Here are some comments from Facebook:
WeAre Change Slovakia wrote:
Thank you Andy!
...on December 25th, 2010 at 10:35 pm
Andy Worthington says...
Natashja de Wolf wrote:
thank you for posting Andy
...on December 25th, 2010 at 10:35 pm
Andy Worthington says...
Sally Richardson O’Boyle wrote:
Thank you, Andy. We have much to be grateful for. These men do not. They must be set free. Damn Obama and his lies.
...on December 25th, 2010 at 10:36 pm
Andy Worthington says...
Susan Hall wrote:
Yes, there are so many people who have not cared enough, but thank goodness and perhaps God for those who do like you, Andy, Sally, Omar, the people of Nogitmos, and some others.

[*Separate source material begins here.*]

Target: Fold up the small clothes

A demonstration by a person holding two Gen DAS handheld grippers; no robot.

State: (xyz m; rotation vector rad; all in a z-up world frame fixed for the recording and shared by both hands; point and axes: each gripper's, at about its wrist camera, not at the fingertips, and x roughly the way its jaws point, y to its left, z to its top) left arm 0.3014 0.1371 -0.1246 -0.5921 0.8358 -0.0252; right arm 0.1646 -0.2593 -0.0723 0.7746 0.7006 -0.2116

...on December 25th, 2010 at 10:37 pm
Andy Worthington says...
Virginia Simson wrote:
I have my own reasons to cry today .. but this moves me to something worse than grief. I think about Omar Khadr nearly every day.
This is only about the Yemenis held, but there are so many still there.
It’s hard to ‘cover’ and have feelings about rendition, torture, black sites, Guantanamo – Year after Bloody Year. There is really never any holiday from the outrage and sorrow of what has been and continues to be done (in our friggin names, too !)
Torture sucks.
...on December 25th, 2010 at 10:38 pm
Andy Worthington says...
Thanks for the comments, everyone, and Virginia, I found your outrage particularly appropriate. I wrote this because, for these men — and for anyone held unjustly at this time — there are no holidays, as you say (although I do believe that campaigners need to take time off too, as the struggle is such a long-term project, and we need to be as strong as possible, so I intend to be slightly less industrious than usual over the next few days!)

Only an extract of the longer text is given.